Faster than GPUs: Cerebras launches record-breaking Kimi K2.6 model

Following the largest tech IPO of 2026, California-based Cerebras Systems has taken a bold step toward leadership in the AI inference market. The chipmaker introduced the one-trillion-parameter Kimi K2.6 open model, developed by Beijing-based Moonshot AI, for enterprise clients. On Cerebras hardware, this neural network reached speeds of nearly 1000 tokens per second, a result unattainable for any existing GPU-based solution. This is reported by Ixbt.com reports .
An independent audit by research firm Artificial Analysis recorded a result of 981 tokens per second.
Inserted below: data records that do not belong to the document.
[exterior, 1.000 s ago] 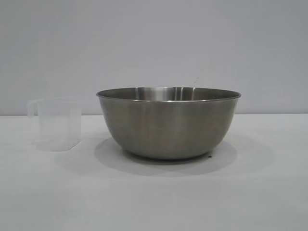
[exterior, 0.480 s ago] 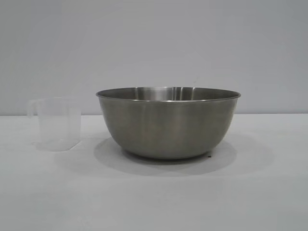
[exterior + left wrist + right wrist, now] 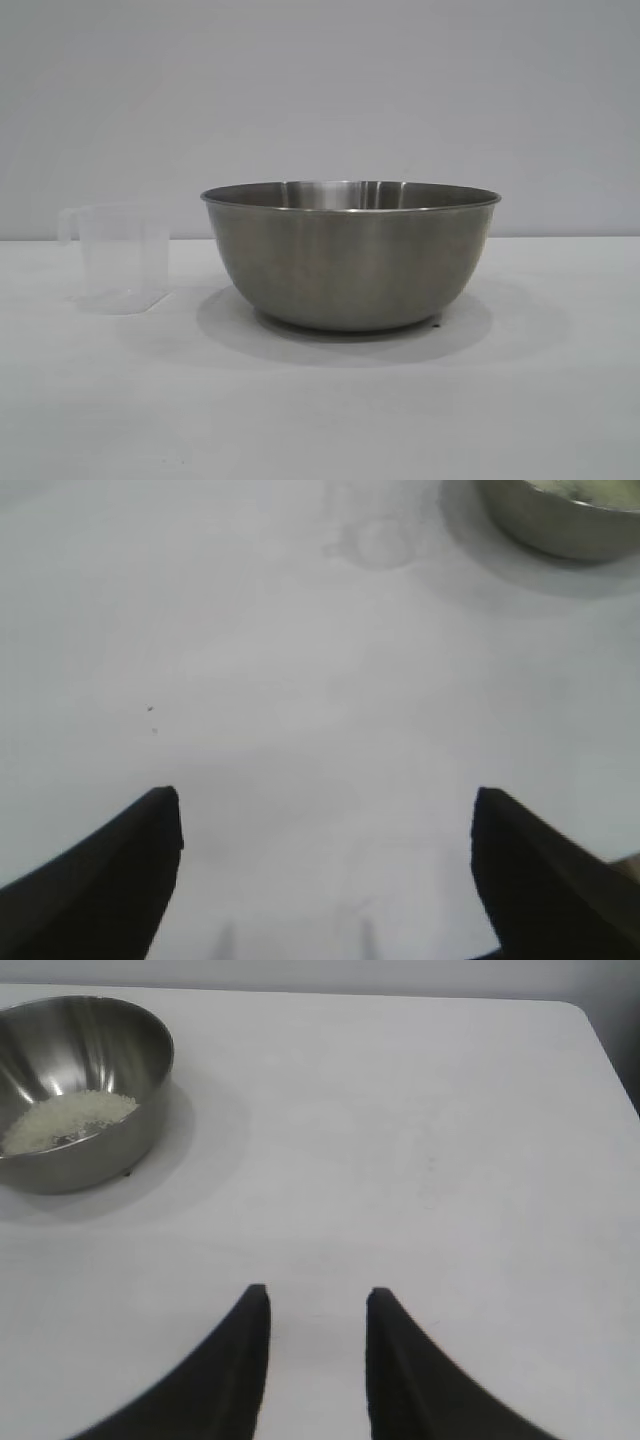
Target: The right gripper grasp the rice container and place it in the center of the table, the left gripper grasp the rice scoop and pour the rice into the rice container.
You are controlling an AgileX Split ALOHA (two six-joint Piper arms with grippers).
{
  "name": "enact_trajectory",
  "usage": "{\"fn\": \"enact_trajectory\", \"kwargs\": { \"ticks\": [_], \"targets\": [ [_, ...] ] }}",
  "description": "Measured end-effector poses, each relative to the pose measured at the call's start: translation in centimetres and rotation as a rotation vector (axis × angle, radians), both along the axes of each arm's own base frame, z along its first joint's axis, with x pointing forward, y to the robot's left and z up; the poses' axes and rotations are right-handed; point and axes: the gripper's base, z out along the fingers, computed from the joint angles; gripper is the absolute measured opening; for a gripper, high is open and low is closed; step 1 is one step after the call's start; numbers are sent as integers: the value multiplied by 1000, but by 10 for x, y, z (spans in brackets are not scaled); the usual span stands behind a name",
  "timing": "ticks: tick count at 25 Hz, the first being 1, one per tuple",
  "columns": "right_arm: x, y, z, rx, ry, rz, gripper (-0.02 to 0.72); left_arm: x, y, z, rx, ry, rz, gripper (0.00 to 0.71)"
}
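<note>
inside rice container (image 3: pixel 70 1090), visible rice (image 3: pixel 65 1120)

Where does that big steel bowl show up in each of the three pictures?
Exterior view: the rice container stands mid-picture on the table, the rice scoop to its left.
Left wrist view: only part of its rim and wall shows, cut off at the upper right corner.
Right wrist view: it sits at the upper left, with the rice inside.
Shared landmark: the white table.
</note>
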Motion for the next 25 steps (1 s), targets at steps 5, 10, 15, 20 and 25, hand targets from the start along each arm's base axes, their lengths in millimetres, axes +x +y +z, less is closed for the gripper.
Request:
{"fn": "enact_trajectory", "kwargs": {
  "ticks": [5,10,15,20,25],
  "targets": [
    [0,0,0,0,0,0,235,-7,0,0,2,-45,0,523],
    [0,0,0,0,0,0,235,-7,0,0,2,-47,0,523],
    [0,0,0,0,0,0,235,-7,0,0,2,-47,0,523],
    [0,0,0,0,0,0,235,-7,0,0,2,-47,0,523],
    [0,0,0,0,0,0,235,-7,0,0,2,-47,0,523]
  ]
}}
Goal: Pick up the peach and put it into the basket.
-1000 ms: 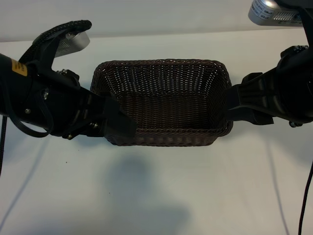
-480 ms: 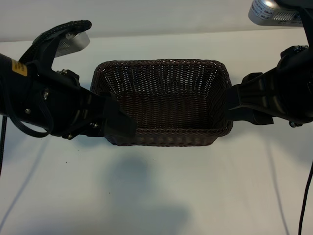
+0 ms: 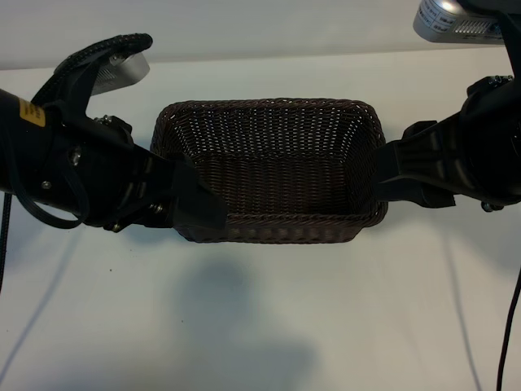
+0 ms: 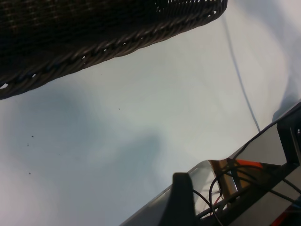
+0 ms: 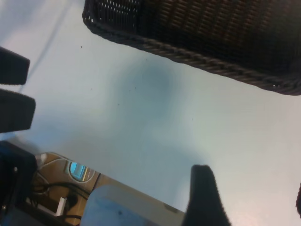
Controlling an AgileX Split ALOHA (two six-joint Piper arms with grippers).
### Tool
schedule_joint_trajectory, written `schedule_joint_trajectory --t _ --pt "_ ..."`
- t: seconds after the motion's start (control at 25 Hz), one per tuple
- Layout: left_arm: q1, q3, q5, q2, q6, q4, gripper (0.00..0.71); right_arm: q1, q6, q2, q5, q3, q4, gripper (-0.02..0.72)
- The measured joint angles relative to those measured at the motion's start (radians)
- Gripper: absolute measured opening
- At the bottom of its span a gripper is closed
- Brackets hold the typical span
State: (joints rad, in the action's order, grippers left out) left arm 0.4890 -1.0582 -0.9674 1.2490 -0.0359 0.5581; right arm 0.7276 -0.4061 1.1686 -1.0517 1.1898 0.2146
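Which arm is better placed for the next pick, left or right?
Neither clearly: left gripper and right gripper both hang open and empty at opposite ends of the empty basket, and no peach shows in any view to favour a side.

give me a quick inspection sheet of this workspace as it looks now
surface: white table, a few dark specks, soft shadows
job's things: basket at centre, nothing in it; peach not seen in any view
clutter: nothing seen
grippers: left gripper at the basket's left end, right gripper at its right end, both open, holding nothing
cables: thin cables trail over the table beside each arm
surroundings: wires and hardware past the table edge in the wrist views
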Motion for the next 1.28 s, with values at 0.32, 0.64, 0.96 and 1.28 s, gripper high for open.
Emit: schedule_joint_trajectory --t 0.32,0.64,0.96,1.28 --pt "0.0 0.0 0.0 0.0 0.0 0.0 0.59 0.0 0.0 0.0 0.0 0.0 0.0 0.465" --pt "0.0 0.0 0.0 0.0 0.0 0.0 0.59 0.0 0.0 0.0 0.0 0.0 0.0 0.465" --pt "0.0 0.0 0.0 0.0 0.0 0.0 0.59 0.0 0.0 0.0 -0.007 0.0 0.0 0.465" --pt "0.0 0.0 0.0 0.0 0.001 0.0 0.59 0.0 0.0 0.0 -0.039 0.0 -0.045 0.465"
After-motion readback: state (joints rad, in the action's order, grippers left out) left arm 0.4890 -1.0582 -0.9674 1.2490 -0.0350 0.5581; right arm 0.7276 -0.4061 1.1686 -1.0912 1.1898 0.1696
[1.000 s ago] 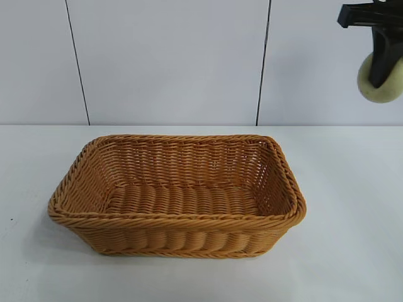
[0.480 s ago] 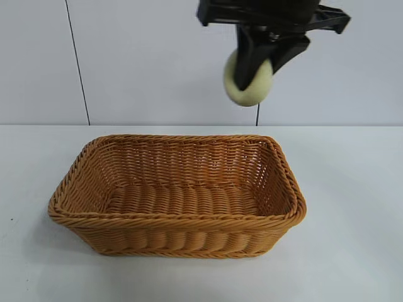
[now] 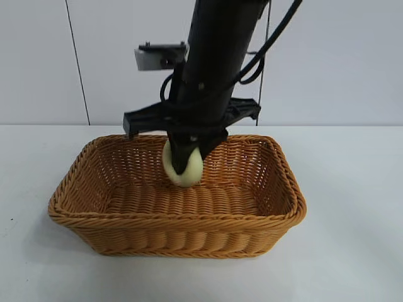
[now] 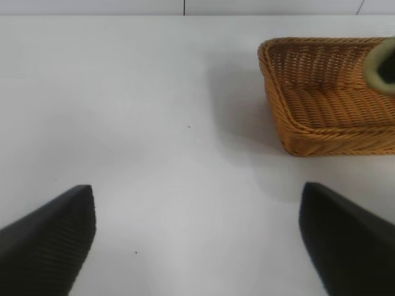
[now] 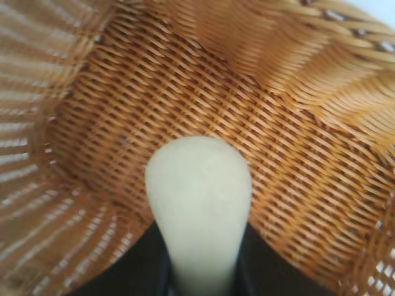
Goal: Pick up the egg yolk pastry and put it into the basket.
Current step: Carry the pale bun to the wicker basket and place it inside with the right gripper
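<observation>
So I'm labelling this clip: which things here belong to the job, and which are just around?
Part of the job:
- small pale cream round pastry, held over the basket floor
- large golden-brown woven wicker basket
- right gripper, fingers shut on the pastry

Just around:
- left gripper, open, idle beside the basket
- white table
</observation>
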Action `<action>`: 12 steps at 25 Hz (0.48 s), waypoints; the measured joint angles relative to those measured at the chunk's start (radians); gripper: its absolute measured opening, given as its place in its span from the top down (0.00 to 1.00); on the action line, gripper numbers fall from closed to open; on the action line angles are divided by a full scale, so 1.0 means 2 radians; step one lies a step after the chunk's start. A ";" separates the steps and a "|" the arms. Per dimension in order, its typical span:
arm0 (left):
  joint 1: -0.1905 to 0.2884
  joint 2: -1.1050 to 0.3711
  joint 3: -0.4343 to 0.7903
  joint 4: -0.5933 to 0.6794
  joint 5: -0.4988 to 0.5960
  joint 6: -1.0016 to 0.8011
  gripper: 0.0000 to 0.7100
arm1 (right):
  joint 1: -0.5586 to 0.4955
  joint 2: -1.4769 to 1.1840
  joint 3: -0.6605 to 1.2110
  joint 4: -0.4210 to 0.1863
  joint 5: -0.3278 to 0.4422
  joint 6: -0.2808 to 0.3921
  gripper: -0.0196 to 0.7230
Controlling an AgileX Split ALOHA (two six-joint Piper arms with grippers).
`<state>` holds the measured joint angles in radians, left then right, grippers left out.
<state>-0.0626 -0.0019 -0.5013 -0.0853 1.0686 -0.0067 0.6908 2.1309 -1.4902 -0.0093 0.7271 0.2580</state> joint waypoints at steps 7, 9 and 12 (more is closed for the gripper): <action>0.000 0.000 0.000 0.000 0.000 0.000 0.09 | 0.000 0.000 0.000 0.000 0.006 0.000 0.19; 0.000 0.000 0.000 0.000 0.000 0.000 0.09 | 0.000 0.000 0.000 -0.001 0.017 -0.002 0.10; 0.000 0.000 0.000 0.000 0.000 0.000 0.09 | 0.000 0.000 -0.010 -0.001 0.048 -0.003 0.05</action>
<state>-0.0626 -0.0019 -0.5013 -0.0853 1.0686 -0.0067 0.6908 2.1309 -1.5093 -0.0122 0.8234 0.2519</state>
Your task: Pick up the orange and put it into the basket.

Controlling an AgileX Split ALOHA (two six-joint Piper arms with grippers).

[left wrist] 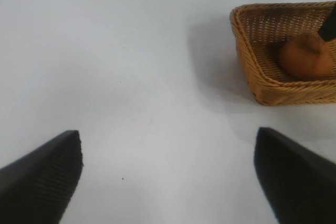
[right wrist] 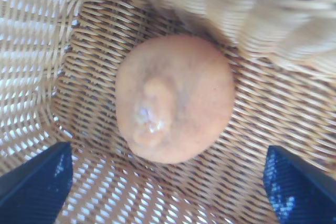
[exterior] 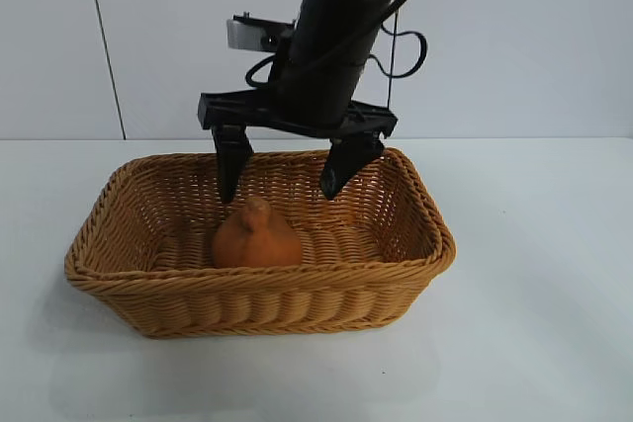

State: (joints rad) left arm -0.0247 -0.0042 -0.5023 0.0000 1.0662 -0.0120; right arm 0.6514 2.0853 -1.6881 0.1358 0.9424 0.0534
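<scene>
While the left gripper (left wrist: 168,177) is sitting idle over bare table (exterior: 554,274), well to the left of the work, its jaws are standing wide apart and holding nothing, which suits an arm with no part in this step. Moving rightward, the basket (exterior: 109,274) is resting on the table, and the orange (exterior: 256,236) is lying on its woven floor, directly beneath the right gripper (exterior: 282,185) and between the lines of its two fingertips, touching neither. That claw is hanging just above the fruit, pointing steeply down inside the rim, jaws spread wide and gripping nothing; judged from this, it is standing so because the fruit is released and the placement looks complete. Count: one orange, one basket, two grippers, both empty.
</scene>
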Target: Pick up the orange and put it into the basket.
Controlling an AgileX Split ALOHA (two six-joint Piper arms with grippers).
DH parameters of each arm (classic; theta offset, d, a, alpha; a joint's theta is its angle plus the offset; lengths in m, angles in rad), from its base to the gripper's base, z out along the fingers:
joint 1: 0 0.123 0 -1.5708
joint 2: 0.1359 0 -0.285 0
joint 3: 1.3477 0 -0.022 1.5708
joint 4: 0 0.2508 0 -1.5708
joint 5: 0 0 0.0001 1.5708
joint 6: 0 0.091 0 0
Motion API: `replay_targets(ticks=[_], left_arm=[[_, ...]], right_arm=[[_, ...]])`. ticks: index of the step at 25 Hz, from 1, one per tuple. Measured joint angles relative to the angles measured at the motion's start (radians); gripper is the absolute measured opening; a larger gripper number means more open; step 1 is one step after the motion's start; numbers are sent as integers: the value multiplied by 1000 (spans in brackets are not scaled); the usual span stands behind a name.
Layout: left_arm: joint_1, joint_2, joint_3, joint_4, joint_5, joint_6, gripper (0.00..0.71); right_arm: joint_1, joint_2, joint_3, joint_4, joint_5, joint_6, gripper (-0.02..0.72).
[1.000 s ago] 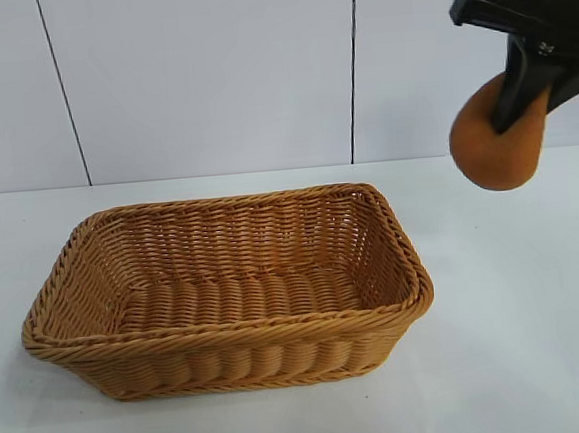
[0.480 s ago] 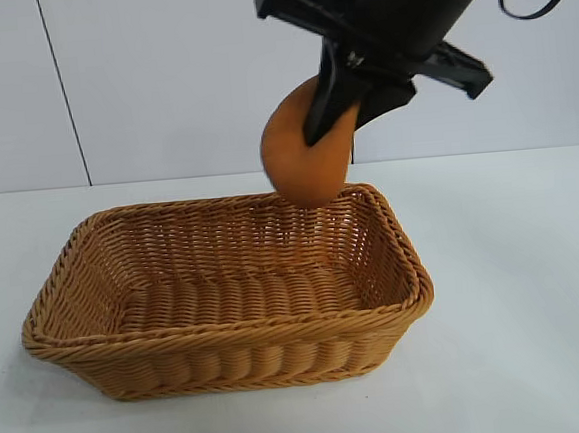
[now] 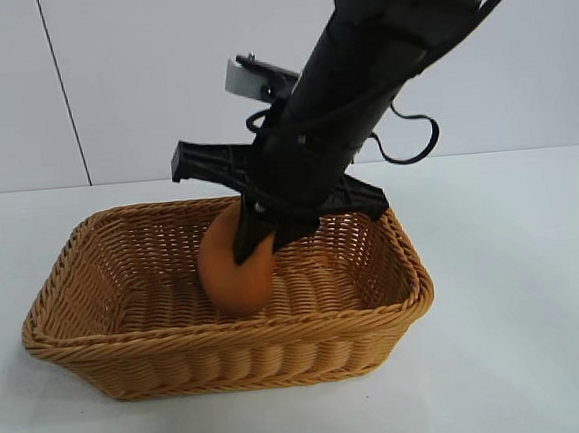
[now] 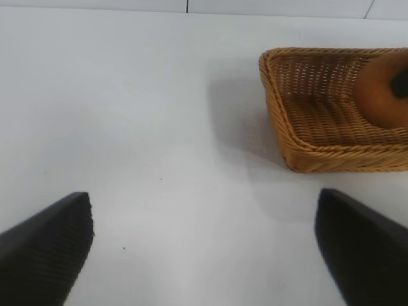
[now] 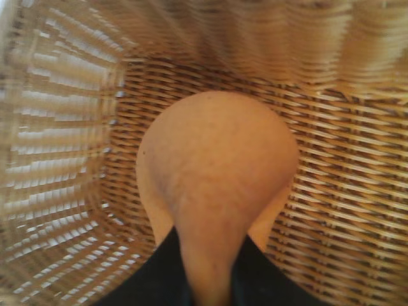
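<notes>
The tan woven basket [image 3: 87, 323] stands on the white table. My right gripper [image 3: 254, 237] reaches down into it from the upper right and is shut on the orange [image 3: 236, 271], a matte burnt-orange blob squeezed between the black fingers. The orange hangs inside the basket, low over its floor. In the right wrist view the orange [image 5: 217, 159] fills the middle, pinched at my gripper [image 5: 210, 268], with the basket weave [image 5: 57, 127] all around. My left gripper [image 4: 204, 248] is open and empty over bare table, away from the basket [image 4: 306, 137]; the orange [image 4: 381, 92] shows inside it.
The white table [image 3: 520, 339] runs around the basket on all sides. A white panelled wall [image 3: 158, 76] stands behind. The right arm's black body and cable [image 3: 405, 152] lean over the basket's back right corner.
My right gripper has carried the orange leftward from the upper right, over the basket's back rim, and down into the basket. The basket has not moved.
</notes>
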Motion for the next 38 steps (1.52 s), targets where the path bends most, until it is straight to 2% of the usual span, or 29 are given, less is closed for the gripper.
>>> replay_targets(ticks=[3, 5, 6, 9, 10, 12, 16, 19, 21, 26, 28, 33, 38], left_arm=[[0, 0, 0, 0, 0, 0, 673], [0, 0, 0, 0, 0, 0, 673], [0, 0, 0, 0, 0, 0, 673], [0, 0, 0, 0, 0, 0, 673], [0, 0, 0, 0, 0, 0, 673], [0, 0, 0, 0, 0, 0, 673], [0, 0, 0, 0, 0, 0, 673], [0, 0, 0, 0, 0, 0, 673], [0, 0, 0, 0, 0, 0, 673], [0, 0, 0, 0, 0, 0, 673], [0, 0, 0, 2, 0, 0, 673], [0, 0, 0, 2, -2, 0, 673], [0, 0, 0, 2, -2, 0, 673]], right_arm=[[0, 17, 0, 2, 10, -2, 42], [0, 17, 0, 3, 21, -9, 115], [0, 17, 0, 3, 25, -13, 194], [0, 15, 0, 5, 50, -20, 510], [0, 15, 0, 6, 59, -21, 585], [0, 13, 0, 6, 86, -21, 652], [-2, -12, -44, -7, 172, -16, 686], [-2, -21, -152, -63, 305, -1, 693], [-2, -21, -240, -122, 398, 35, 694], [-2, -21, -415, -330, 644, 131, 694], [-4, -21, -462, -395, 704, 145, 694], [-61, -23, -497, -430, 733, 149, 694], [-188, -23, -497, -433, 738, 117, 694]])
This showed the Cerebras platform to be 6.7 times faster than the nearest GPU cloud provider and 23 times faster than the market average. In practice, a request to write code consisting of 10,000 tokens took just 5.6 seconds on the Cerebras system, whereas the official Kimi cloud service took 163.7 seconds.
The Kimi K2.6 model is based on a Mixture-of-Experts (MoE) architecture, where 32 billion of its 1 trillion parameters are activated per pass. On the prestigious SWE-Bench Pro benchmark, the model scored 58.6 points, surpassing Claude Opus 4.6 and matching GPT-5.4. For companies, this open algorithm is becoming a cost-effective and efficient alternative to the expensive closed APIs of Anthropic and OpenAI.
Cerebras' phenomenal speed is due to its unique hardware approach. While traditional inference runs on dozens of separate GPUs, the Cerebras Wafer-Scale Engine 3 processor is a monolithic chip. It contains 44 gigabytes of ultra-fast SRAM memory, and the on-chip network bandwidth is 200 times higher than competitors' NVLink interfaces. Currently, the innovation is offered only as a private cloud service for large Fortune 500 corporations.